La législation italienne qui empêche le groupe français Vivendi SA d'acquérir 28% du capital du groupe Mediaset, détenu par Silvio Berlusconi et Fininvest, alors qu'il contrôle déjà Telecom Italia SpA, entrave la liberté d'établissement dans l'Union européenne, a estimé la Cour de justice de l'UE dans un arrêt rendu jeudi 3 septembre (arrêt C-719/18).
La société Vivendi conteste auprès de la justice italienne la disposition italienne qui, dans le but de sauvegarder le pluralisme de l'information en Italie, interdit à une société dont les recettes réalisées dans le secteur des communications électroniques sont supérieures à 40% des recettes globales réalisées dans ce secteur de percevoir des recettes supérieures à 10% de celles réalisées dans le 'système intégré des communications' en Italie.
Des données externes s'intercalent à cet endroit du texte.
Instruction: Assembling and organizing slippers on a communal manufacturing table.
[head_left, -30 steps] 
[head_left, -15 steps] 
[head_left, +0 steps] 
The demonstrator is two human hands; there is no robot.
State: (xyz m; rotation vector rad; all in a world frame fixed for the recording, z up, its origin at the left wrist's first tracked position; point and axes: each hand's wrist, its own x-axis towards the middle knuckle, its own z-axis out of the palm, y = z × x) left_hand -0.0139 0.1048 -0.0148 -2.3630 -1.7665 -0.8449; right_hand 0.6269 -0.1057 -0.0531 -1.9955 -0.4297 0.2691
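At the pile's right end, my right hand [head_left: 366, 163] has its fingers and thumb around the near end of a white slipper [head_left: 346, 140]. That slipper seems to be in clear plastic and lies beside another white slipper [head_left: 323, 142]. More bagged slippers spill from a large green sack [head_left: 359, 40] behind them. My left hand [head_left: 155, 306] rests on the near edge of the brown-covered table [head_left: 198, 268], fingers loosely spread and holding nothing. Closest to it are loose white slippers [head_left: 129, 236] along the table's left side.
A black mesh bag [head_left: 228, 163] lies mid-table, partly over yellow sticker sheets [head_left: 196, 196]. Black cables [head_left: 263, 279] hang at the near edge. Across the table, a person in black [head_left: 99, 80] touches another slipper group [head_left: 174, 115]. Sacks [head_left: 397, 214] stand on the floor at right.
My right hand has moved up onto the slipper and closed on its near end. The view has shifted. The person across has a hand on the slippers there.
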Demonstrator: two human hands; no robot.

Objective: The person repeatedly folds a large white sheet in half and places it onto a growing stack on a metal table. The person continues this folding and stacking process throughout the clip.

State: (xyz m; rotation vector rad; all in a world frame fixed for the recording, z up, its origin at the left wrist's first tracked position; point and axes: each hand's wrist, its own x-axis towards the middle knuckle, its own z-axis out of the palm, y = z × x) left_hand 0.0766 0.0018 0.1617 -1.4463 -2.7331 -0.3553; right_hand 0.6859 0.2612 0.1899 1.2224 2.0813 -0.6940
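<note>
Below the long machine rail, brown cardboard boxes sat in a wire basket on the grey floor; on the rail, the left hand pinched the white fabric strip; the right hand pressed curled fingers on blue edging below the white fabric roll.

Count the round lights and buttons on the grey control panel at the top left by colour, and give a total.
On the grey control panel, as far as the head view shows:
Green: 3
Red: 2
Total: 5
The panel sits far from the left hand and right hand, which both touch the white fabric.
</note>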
S'appuyant sur le raisonnement de l'avocat général (EUROPE 12393/24), la Cour est d'avis que la restriction à la liberté d'établissement, que représente la disposition italienne, ne répond pas à l'objectif de protection des médias.
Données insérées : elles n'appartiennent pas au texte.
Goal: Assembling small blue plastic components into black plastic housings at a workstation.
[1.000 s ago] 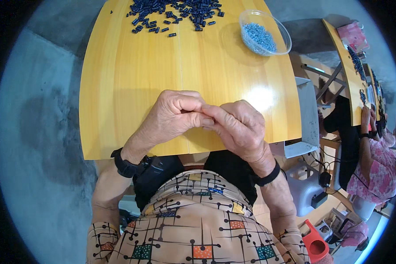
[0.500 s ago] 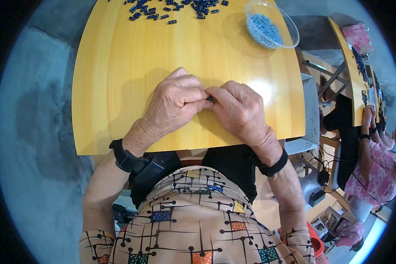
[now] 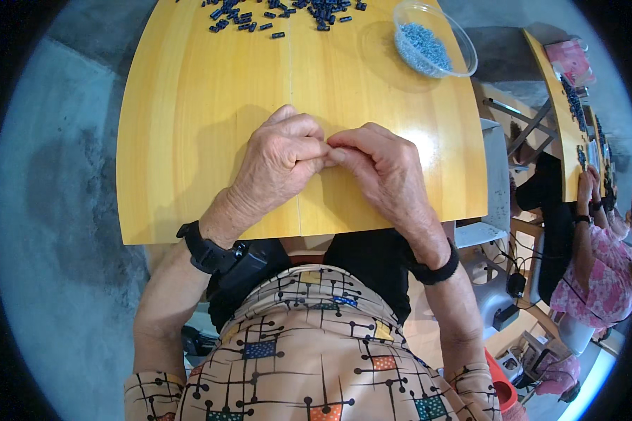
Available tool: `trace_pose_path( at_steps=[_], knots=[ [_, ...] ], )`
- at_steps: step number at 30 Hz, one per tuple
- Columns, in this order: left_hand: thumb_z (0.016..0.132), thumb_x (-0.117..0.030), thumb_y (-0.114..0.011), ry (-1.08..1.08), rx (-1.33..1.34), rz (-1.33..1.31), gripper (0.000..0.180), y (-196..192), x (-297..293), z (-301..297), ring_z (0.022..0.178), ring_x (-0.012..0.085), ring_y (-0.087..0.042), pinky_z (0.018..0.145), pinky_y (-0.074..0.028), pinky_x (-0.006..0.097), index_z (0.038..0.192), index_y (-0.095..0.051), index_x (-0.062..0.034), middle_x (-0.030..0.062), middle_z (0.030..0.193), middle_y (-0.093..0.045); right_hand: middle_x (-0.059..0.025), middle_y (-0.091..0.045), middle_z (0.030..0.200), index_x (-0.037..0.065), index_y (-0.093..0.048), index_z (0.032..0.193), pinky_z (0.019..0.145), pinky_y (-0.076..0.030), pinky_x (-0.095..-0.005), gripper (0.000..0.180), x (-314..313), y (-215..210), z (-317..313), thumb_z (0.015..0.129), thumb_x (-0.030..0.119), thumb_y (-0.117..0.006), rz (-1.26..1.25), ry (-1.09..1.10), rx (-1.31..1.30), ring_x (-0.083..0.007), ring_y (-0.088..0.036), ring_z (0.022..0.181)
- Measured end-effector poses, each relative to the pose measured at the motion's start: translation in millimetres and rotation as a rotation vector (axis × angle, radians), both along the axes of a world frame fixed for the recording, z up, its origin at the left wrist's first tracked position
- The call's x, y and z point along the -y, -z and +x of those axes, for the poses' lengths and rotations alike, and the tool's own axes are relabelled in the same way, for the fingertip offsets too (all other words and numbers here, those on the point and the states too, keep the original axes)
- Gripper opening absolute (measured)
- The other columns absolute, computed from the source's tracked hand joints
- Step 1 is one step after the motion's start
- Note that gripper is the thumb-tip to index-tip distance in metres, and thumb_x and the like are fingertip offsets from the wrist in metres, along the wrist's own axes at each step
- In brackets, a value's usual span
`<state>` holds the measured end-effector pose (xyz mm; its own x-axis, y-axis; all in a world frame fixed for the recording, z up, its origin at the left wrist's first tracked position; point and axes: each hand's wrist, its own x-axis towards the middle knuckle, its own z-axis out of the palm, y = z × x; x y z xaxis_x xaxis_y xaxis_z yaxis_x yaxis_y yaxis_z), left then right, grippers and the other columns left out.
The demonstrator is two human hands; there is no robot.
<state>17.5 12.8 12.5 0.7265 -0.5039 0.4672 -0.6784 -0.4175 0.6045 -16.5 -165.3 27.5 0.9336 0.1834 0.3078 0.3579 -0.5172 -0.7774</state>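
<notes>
My left hand and my right hand meet above the near half of the wooden table, fingertips touching. The left thumb and forefinger are closed in a pinch. Against their tips, the right thumb and forefinger are pinched too. A small black piece showed between the fingers a moment ago; now the fingertips cover it. Whatever the right fingers grip is hidden. Toward the far edge lie several small dark cylindrical pieces, loose in a spread pile. A clear round plastic bowl at the far right holds small shiny bluish-silver parts.
A grey shelf unit stands against the table's right side. Farther right, a person in a pink patterned top works at another table with dark pieces on it. Cables hang below. A grey wall is on my left.
My right hand has turned and shifted slightly, its thumb now lying over the left fingertips. The black piece's visible end has gone out of sight. My left hand has hardly moved.
</notes>
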Motion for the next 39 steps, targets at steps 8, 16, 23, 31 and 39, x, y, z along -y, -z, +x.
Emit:
trace_pose_path(
  at_steps=[8,16,23,31,39],
  knots=[
    [0.064,-0.013,-0.079,0.029,-0.037,-0.029,0.015,1,-3,0,0.07,0.0207,-0.053,0.061,-0.045,0.032,0.072,-0.069,-0.0053,0.0039,0.07,-0.058,-0.0072,-0.067,0.072,0.0,-0.069,0.084,0.06,-0.049,-0.0263,0.019,1,-2,10,0.071,0.011,-0.077,0.191,-0.001,-0.415,-0.0116,-0.061,0.065],
    [0.065,-0.01,-0.078,0.049,-0.046,-0.064,0.013,5,-5,0,0.069,0.0207,-0.053,0.059,-0.045,0.033,0.073,-0.07,-0.0051,0.004,0.069,-0.057,-0.0052,-0.068,0.072,0.001,-0.07,0.086,0.061,-0.05,-0.0237,0.02,1,-11,19,0.071,0.01,-0.078,0.121,-0.045,-0.584,-0.0087,-0.061,0.067],
    [0.063,-0.005,-0.077,0.068,-0.007,-0.045,0.011,2,-7,1,0.07,0.0223,-0.054,0.06,-0.046,0.034,0.07,-0.068,-0.004,0.0055,0.071,-0.058,-0.005,-0.068,0.074,0.001,-0.069,0.094,0.061,-0.049,-0.023,0.017,5,-15,23,0.081,0.012,-0.071,0.154,-0.122,-0.572,-0.0082,-0.06,0.066],
    [0.061,-0.003,-0.075,0.062,-0.019,-0.076,0.013,4,-5,0,0.071,0.0235,-0.055,0.063,-0.048,0.034,0.067,-0.064,-0.002,0.0061,0.074,-0.059,-0.0156,-0.059,0.087,0.005,-0.059,0.102,0.061,-0.052,-0.0427,0.02,-28,-4,30,0.082,0.004,-0.056,-0.264,0.179,0.13,-0.0361,-0.062,0.07],
    [0.058,0.002,-0.068,0.05,0.01,-0.128,0.01,5,-3,1,0.074,0.0254,-0.055,0.063,-0.048,0.035,0.063,-0.06,-0.0013,0.0071,0.072,-0.055,-0.0127,-0.058,0.085,0.007,-0.059,0.101,0.06,-0.052,-0.0415,0.023,-37,9,32,0.078,0.006,-0.059,-0.362,0.193,0.115,-0.0347,-0.063,0.069]
  ],
)
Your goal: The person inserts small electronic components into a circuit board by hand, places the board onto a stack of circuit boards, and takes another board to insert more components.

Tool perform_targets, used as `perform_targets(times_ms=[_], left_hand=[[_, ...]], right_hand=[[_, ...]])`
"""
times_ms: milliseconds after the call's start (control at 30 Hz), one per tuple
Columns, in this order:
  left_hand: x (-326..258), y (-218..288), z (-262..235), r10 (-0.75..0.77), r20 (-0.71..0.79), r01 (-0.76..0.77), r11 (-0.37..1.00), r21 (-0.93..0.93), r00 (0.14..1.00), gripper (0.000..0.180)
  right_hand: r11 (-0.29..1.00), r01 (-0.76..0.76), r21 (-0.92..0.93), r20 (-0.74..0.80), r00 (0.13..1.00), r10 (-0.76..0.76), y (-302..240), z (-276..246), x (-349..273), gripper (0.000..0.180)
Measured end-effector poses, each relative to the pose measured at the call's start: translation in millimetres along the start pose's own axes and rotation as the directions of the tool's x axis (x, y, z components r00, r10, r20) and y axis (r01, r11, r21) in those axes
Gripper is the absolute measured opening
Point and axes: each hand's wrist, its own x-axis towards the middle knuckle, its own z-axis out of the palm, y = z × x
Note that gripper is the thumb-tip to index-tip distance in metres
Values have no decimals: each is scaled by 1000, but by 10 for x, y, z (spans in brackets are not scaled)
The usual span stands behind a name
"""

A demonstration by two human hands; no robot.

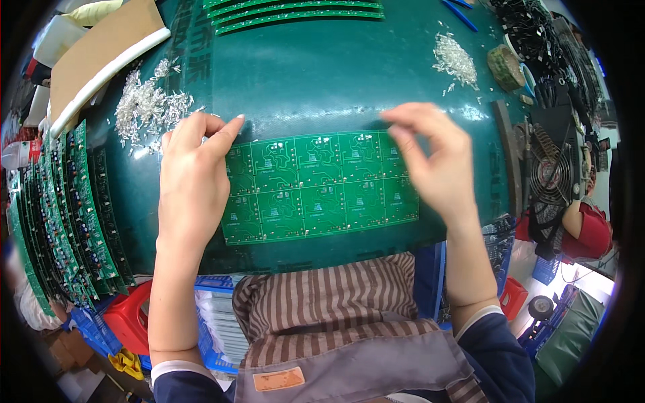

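Note:
A green printed circuit board panel, divided into a grid of repeated units, lies flat on the table in front of me. My left hand is over its left edge, with fingers curled and thumb against them; whatever they may hold is too small to make out. Over the board's right end is my right hand, smeared by motion, its thumb and forefinger near each other. Beyond my left hand lies a heap of small clear parts with thin leads. A smaller similar heap sits at the far right.
Several green boards are stacked at the far edge of the green table. Populated boards stand in a row at left, below a cardboard piece. Blue-handled pliers, a fan and black cables are at right.

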Motion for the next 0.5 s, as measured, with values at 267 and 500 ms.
perform_targets(times_ms=[267,500], left_hand=[[-107,83,-61,-142,-74,125,972,-199,987,13],[-102,80,-13,-241,-14,225,924,-309,970,13]], right_hand=[[831,-344,-437,-235,936,263,614,-331,159,18],[840,-276,-467,-189,959,210,626,-272,137,10]])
Notamment, dans l'arrêt 'Google' (affaire C-193/18), la jurisprudence établit une distinction claire entre production de contenus et leur acheminement ou leur transmission. Les entreprises actives dans le secteur des communications électroniques exerçant un contrôle sur l'acheminement et la transmission de contenus n'exercent pas forcément un contrôle sur la production de contenus.
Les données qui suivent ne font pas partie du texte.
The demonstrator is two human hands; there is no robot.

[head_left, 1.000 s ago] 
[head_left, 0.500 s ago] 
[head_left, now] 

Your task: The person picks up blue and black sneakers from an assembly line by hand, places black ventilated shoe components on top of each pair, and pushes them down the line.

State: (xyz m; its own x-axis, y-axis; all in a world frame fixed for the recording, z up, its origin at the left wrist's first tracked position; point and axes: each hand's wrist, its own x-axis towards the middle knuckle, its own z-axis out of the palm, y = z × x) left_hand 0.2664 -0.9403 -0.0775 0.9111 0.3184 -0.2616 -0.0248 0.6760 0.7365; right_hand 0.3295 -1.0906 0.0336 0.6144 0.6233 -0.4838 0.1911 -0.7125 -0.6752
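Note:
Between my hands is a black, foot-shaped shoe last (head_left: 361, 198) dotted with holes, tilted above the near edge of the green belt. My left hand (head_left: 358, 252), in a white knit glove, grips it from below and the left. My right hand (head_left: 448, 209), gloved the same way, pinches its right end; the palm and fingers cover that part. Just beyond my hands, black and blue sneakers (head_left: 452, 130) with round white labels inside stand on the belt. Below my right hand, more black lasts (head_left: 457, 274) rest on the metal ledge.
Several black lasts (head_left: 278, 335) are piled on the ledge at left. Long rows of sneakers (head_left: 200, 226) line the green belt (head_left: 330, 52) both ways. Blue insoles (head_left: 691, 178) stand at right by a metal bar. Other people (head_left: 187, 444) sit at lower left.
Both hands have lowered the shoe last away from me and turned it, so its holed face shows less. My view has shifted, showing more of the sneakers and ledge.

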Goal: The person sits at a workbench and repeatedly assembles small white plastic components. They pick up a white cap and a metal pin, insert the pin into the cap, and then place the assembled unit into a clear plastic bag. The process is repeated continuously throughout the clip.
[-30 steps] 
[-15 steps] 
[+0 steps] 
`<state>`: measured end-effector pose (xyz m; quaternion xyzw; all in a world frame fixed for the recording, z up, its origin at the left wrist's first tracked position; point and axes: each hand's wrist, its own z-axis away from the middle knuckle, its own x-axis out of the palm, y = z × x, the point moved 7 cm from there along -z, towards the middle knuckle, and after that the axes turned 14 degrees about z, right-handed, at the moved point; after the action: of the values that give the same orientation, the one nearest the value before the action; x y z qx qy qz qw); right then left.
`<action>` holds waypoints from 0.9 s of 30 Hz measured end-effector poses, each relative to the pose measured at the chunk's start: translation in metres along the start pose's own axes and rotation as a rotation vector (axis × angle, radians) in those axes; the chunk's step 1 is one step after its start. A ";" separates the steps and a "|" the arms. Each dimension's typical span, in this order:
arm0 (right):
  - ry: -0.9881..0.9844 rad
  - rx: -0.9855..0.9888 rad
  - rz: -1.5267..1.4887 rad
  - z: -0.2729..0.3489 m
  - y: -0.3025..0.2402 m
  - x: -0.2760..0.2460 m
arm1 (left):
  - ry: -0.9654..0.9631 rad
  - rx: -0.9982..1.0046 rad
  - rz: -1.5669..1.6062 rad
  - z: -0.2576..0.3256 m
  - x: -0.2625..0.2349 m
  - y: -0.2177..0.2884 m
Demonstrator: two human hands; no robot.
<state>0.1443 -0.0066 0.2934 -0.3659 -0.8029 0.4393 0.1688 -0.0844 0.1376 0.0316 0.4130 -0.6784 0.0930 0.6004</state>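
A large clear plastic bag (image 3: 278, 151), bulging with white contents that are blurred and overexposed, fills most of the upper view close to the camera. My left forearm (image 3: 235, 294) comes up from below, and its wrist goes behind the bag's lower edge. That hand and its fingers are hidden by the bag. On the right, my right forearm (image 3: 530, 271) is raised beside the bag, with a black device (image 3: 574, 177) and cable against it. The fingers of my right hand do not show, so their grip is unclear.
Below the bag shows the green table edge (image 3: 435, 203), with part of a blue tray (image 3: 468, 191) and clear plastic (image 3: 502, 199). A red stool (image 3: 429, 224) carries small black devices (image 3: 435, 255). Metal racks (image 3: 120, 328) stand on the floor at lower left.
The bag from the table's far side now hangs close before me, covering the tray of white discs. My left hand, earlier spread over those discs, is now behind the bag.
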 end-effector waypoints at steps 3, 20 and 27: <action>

Par ailleurs, la Cour estime que la disposition litigieuse définit de façon trop restrictive le périmètre du secteur des communications électroniques en excluant des segments d'importance croissante pour la transmission d'informations tels que les services de détail de téléphonie mobile, d'autres services liés à Internet et les services de radiodiffusion par satellite.
Enfin, le juge européen critique le niveau des seuils fixés, lesquels seraient sans relation avec le risque existant pour le pluralisme des médias.